Data records
************
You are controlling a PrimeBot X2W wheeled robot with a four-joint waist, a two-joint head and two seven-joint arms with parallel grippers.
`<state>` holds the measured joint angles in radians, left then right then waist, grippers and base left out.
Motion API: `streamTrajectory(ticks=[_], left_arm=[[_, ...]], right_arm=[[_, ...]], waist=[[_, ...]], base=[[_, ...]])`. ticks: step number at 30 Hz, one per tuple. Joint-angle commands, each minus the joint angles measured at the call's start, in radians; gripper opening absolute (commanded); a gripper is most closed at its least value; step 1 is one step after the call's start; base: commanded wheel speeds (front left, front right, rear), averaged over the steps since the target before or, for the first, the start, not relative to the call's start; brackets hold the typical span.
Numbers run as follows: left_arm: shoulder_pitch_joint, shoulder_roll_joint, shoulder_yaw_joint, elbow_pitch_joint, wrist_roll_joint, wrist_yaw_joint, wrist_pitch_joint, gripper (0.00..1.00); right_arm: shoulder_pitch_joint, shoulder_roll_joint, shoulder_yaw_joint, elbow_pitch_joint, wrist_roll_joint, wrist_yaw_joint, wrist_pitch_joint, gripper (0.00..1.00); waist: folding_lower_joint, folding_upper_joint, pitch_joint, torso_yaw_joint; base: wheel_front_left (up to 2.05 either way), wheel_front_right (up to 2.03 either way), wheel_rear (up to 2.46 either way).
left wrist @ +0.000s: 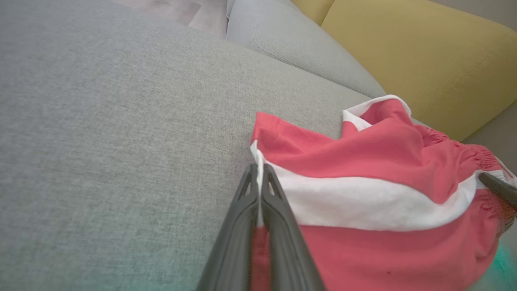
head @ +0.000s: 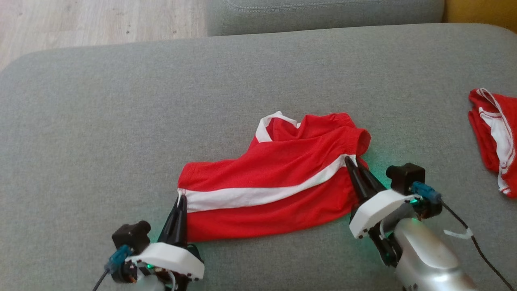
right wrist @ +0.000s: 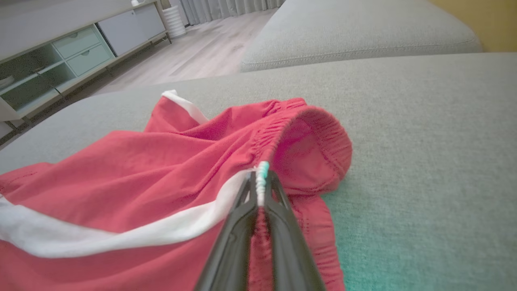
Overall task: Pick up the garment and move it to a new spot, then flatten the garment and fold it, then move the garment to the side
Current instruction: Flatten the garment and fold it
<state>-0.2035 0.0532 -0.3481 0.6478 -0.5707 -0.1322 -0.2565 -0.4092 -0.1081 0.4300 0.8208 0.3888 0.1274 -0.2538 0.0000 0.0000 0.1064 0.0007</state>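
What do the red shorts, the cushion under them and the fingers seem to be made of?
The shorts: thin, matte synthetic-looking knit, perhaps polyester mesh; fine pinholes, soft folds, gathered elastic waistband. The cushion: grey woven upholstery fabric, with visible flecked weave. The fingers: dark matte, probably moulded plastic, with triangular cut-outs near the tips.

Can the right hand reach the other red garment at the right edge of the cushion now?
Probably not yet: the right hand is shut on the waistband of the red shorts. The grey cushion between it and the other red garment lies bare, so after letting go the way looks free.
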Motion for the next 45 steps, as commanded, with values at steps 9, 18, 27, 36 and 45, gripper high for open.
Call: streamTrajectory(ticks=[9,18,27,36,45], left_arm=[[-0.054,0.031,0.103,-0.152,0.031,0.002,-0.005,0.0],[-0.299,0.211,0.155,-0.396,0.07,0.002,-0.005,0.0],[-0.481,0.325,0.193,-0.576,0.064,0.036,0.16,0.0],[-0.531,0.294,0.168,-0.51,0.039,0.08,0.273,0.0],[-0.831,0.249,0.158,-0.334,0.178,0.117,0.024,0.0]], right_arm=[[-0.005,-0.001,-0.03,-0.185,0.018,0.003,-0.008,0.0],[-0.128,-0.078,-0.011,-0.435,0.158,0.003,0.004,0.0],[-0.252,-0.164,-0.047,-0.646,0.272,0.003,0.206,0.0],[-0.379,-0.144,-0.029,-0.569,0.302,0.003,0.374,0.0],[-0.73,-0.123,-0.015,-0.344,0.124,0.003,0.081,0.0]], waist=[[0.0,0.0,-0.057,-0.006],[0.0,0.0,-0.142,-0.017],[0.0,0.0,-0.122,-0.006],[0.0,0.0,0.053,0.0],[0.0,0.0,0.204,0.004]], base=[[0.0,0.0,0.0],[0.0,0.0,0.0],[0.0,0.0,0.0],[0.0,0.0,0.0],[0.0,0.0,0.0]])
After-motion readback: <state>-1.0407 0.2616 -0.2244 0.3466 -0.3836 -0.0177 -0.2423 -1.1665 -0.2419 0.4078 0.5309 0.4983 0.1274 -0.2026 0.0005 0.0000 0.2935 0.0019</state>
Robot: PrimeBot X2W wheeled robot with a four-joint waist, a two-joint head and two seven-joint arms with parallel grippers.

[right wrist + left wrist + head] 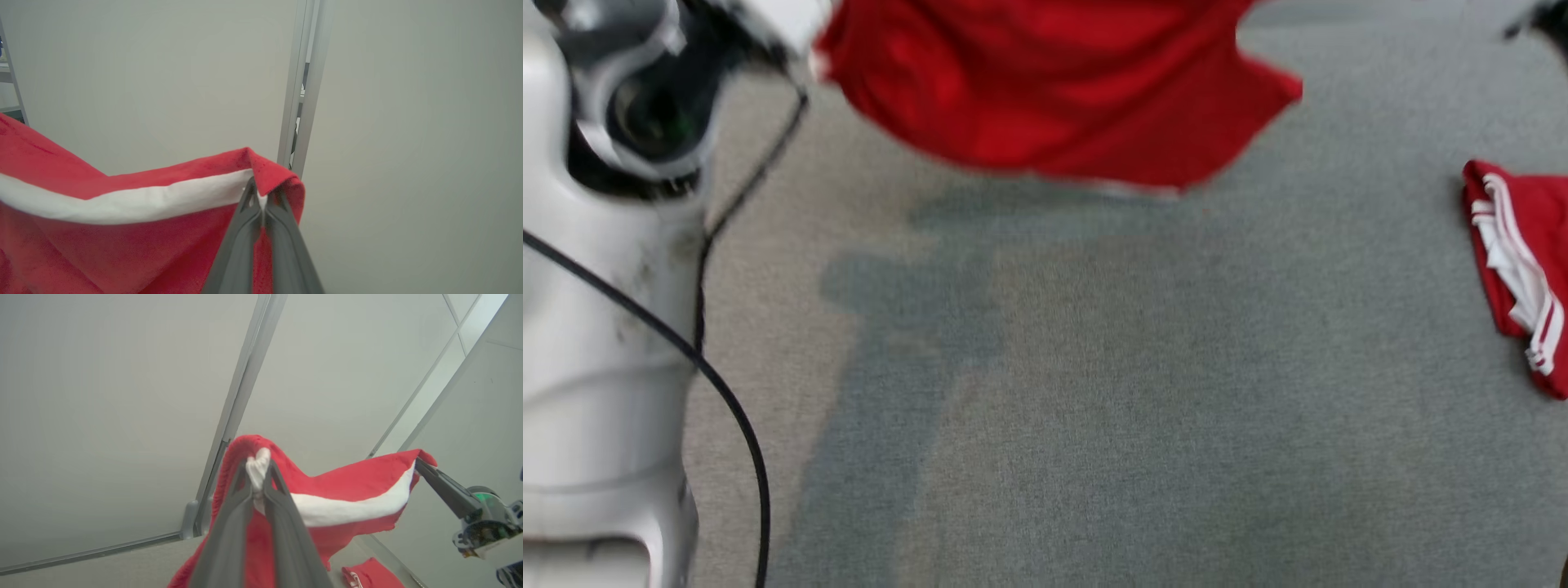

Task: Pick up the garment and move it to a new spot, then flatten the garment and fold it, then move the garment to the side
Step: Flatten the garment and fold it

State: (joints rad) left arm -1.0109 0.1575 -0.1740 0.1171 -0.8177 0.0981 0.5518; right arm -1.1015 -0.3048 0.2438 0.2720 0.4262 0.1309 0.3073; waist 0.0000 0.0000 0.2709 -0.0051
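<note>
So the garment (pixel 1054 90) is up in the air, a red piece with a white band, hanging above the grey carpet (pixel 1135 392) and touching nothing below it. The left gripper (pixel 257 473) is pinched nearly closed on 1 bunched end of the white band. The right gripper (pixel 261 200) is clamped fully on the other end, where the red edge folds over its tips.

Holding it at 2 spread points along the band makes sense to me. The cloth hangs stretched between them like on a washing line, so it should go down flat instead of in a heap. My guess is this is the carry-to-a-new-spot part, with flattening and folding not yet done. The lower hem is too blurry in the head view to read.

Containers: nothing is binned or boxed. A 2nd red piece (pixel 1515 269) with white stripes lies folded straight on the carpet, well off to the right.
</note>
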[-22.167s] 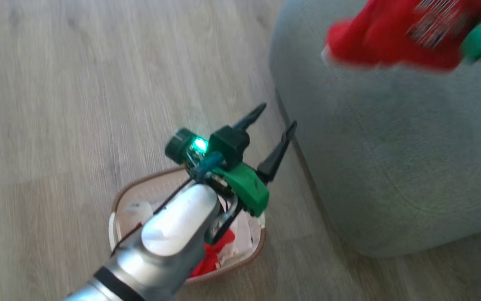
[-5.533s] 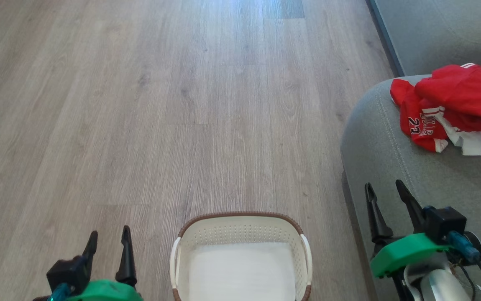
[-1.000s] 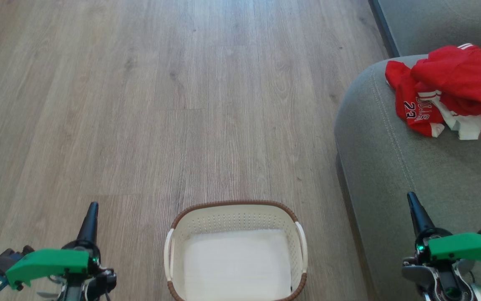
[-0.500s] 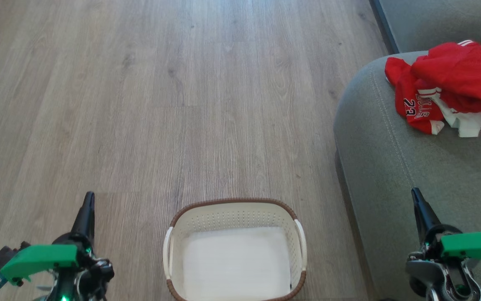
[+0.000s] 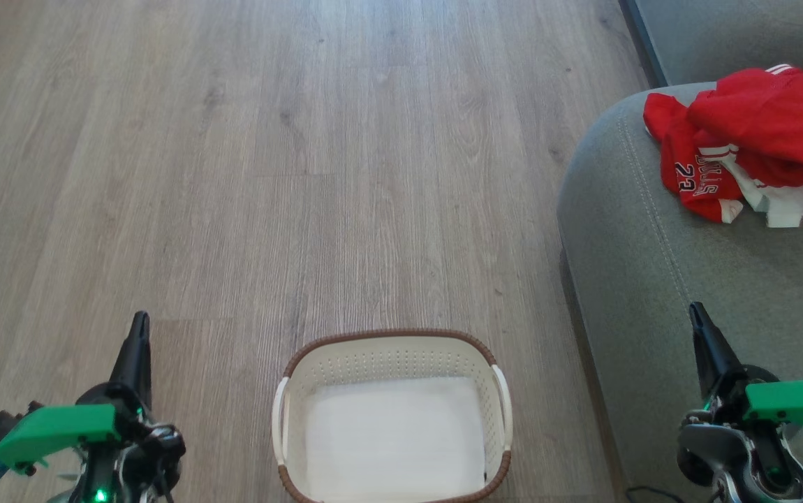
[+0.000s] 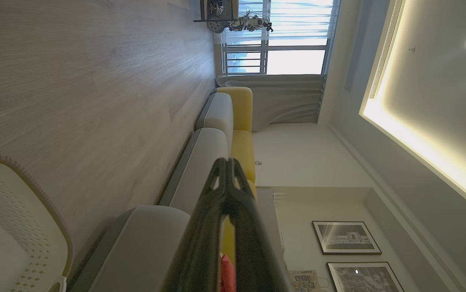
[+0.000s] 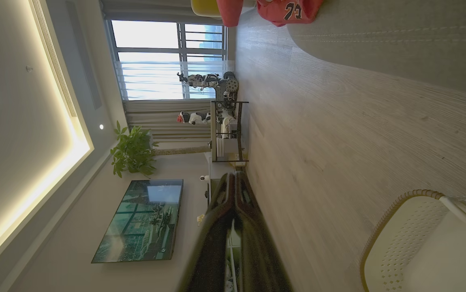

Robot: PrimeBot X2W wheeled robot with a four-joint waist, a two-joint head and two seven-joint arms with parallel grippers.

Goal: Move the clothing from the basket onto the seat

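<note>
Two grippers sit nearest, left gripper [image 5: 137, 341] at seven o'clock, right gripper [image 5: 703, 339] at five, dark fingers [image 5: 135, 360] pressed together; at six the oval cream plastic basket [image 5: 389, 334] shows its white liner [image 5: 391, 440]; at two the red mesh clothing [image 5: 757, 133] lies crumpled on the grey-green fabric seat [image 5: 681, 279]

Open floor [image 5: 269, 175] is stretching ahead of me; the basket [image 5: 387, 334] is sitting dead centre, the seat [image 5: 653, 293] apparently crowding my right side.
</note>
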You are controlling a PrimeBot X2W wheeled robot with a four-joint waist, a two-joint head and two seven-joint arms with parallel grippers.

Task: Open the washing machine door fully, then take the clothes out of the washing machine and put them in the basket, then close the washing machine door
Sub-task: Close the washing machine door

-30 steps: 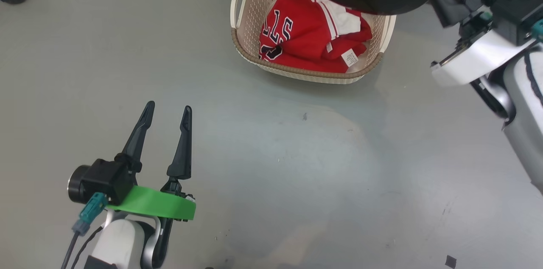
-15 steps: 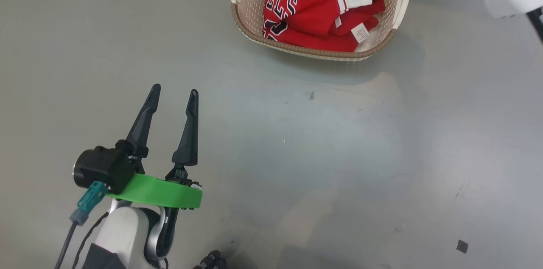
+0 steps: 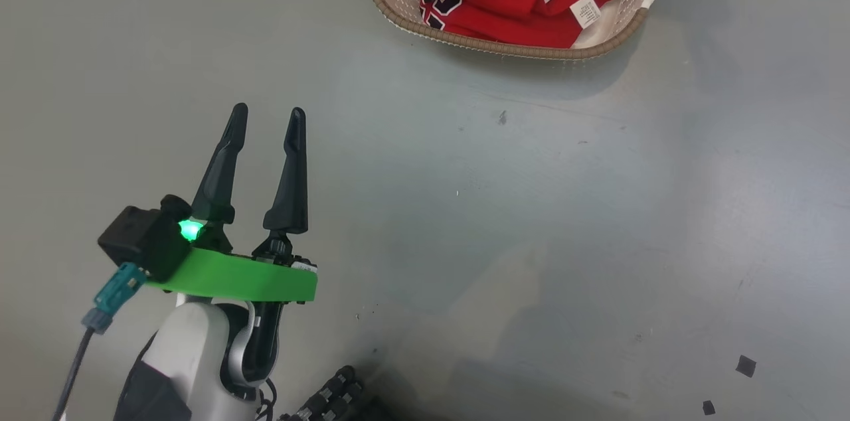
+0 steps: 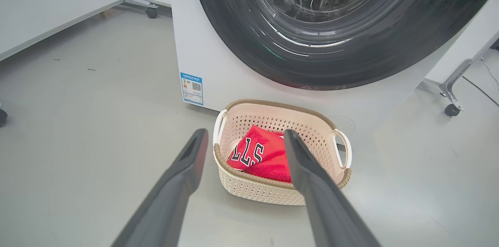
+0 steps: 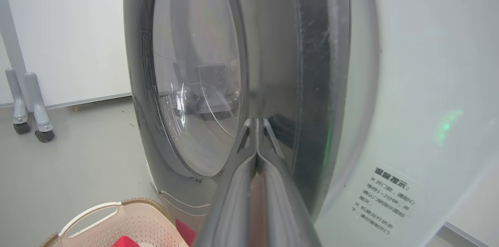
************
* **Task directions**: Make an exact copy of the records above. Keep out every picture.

* **Answer area**:
You are controlling a PrimeBot X2W wheeled robot with a four-joint waist, a two-joint head and two seven-joint arms with parallel grippers.
`<state>` holds the measured joint angles in radians, left then right then waist, grippers and base left out.
Motion API: `streamTrajectory(ticks=[_], left_arm=[[_, ...]], right_arm=[[_, ...]], waist=[[_, ...]], base=[[_, ...]])`. ticks: step number at 30 Hz, one per tuple. Joint-angle commands, each minus the joint angles measured at the call's start, in radians; gripper opening absolute (commanded); a gripper is most closed at its least value; step 1 is one step after the call's start; base: commanded wheel speeds (front left, front right, rear), averaged over the steps since the target before or, for the first, the start, not relative to the call's start; brackets hold the typical span.
Numbers run as follows: left_arm: shoulder_pitch_joint, shoulder_roll_joint, shoulder_yaw_joint, elbow_pitch_joint, wrist_roll_joint, wrist_yaw_joint, wrist_pitch_joint, gripper (0.00..1.00); right_arm: shoulder_pitch_joint, shoulder_roll_joint, shoulder_yaw_joint, elbow_pitch_joint, wrist_roll_joint, wrist_yaw_joint, wrist_pitch_joint, gripper (0.00..1.00); waist: folding_lower_joint, folding_upper_joint, pitch_joint, torso_yaw_joint; base: wheel_front_left (up to 2.05 either way), wheel_front_right (up to 2.03 either way), wheel_rear (up to 2.46 either way).
left wrist @ +0.000s: 
head @ +0.000s: 
right wrist @ +0.000s: 
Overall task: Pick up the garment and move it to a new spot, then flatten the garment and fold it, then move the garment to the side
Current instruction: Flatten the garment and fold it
<state>-0.2035 0.0532 -0.3481 0.6478 -0.5707 -0.1322 -0.2565 -0.4092 -0.1081 0.4300 0.8208 0.3888 0.1274 -0.2538 0.0000 0.0000 0.1064 0.0007</state>
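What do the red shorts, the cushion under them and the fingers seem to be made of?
The shorts: thin, matte synthetic-looking knit, perhaps polyester mesh; fine pinholes, soft folds, gathered elastic waistband. The cushion: grey woven upholstery fabric, with visible flecked weave. The fingers: dark matte, probably moulded plastic, with triangular cut-outs near the tips.

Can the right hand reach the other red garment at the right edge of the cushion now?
Probably not yet: the right hand is shut on the waistband of the red shorts. The grey cushion between it and the other red garment lies bare, so after letting go the way looks free.
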Motion for the next 45 steps, as commanded, with values at steps 9, 18, 27, 36 and 45, gripper high for open.
Call: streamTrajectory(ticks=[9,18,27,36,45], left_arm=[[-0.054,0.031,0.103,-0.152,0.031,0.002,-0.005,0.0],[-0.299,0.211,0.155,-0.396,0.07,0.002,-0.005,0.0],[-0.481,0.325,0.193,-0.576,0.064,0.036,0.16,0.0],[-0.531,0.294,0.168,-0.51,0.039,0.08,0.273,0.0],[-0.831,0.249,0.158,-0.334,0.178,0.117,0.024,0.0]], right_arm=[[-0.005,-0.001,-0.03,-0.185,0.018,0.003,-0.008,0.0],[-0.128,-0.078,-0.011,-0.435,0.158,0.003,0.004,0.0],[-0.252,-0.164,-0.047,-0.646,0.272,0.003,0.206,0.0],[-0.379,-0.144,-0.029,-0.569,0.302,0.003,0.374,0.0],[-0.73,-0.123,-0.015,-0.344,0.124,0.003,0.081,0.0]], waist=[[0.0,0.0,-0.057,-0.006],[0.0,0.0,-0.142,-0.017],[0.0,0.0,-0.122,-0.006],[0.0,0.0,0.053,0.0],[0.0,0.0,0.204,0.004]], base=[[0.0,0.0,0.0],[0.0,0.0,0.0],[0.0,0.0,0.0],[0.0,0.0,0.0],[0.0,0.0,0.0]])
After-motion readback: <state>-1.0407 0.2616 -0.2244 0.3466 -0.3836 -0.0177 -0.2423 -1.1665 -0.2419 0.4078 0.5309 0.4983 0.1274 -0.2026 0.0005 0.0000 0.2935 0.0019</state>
Robot: PrimeBot X2W wheeled robot with a four-joint waist, a two-joint head and two seven-joint arms with parallel grippers.

[right wrist + left wrist + head] 

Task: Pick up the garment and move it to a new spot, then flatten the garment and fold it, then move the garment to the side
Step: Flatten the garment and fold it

State: (joints rad) left arm -1.0109 0.1575 -0.1740 0.1171 -0.8177 0.0981 0.5518; right arm -1.1015 -0.3048 0.2438 0.2720 0.4262 0.1309 0.3073; waist 0.0000 0.0000 0.2709 -0.0051
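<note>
So the garment (pixel 1054 90) is up in the air, a red piece with a white band, hanging above the grey carpet (pixel 1135 392) and touching nothing below it. The left gripper (pixel 257 473) is pinched nearly closed on 1 bunched end of the white band. The right gripper (pixel 261 200) is clamped fully on the other end, where the red edge folds over its tips.

Holding it at 2 spread points along the band makes sense to me. The cloth hangs stretched between them like on a washing line, so it should go down flat instead of in a heap. My guess is this is the carry-to-a-new-spot part, with flattening and folding not yet done. The lower hem is too blurry in the head view to read.

Containers: nothing is binned or boxed. A 2nd red piece (pixel 1515 269) with white stripes lies folded straight on the carpet, well off to the right.
</note>
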[-22.167s] 
[-5.533s] 
[-1.000s] 
[-0.500s] 
[+0.000s] 
[+0.000s] 
[+0.000s] 

Robot: PrimeBot X2W wheeled robot with a four-joint waist, a two-joint head and two seven-joint arms with parallel grippers.

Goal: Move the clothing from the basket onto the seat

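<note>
Two grippers sit nearest, left gripper [image 5: 137, 341] at seven o'clock, right gripper [image 5: 703, 339] at five, dark fingers [image 5: 135, 360] pressed together; at six the oval cream plastic basket [image 5: 389, 334] shows its white liner [image 5: 391, 440]; at two the red mesh clothing [image 5: 757, 133] lies crumpled on the grey-green fabric seat [image 5: 681, 279]

Open floor [image 5: 269, 175] is stretching ahead of me; the basket [image 5: 387, 334] is sitting dead centre, the seat [image 5: 653, 293] apparently crowding my right side.
</note>
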You are controlling a PrimeBot X2W wheeled robot with a four-joint waist, a two-joint head and two seven-joint arms with parallel grippers.

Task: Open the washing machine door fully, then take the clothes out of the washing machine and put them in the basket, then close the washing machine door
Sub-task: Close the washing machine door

-30 steps: 
-15 steps: 
+0 steps: 
+0 steps: 
+0 steps: 

The output is now complete.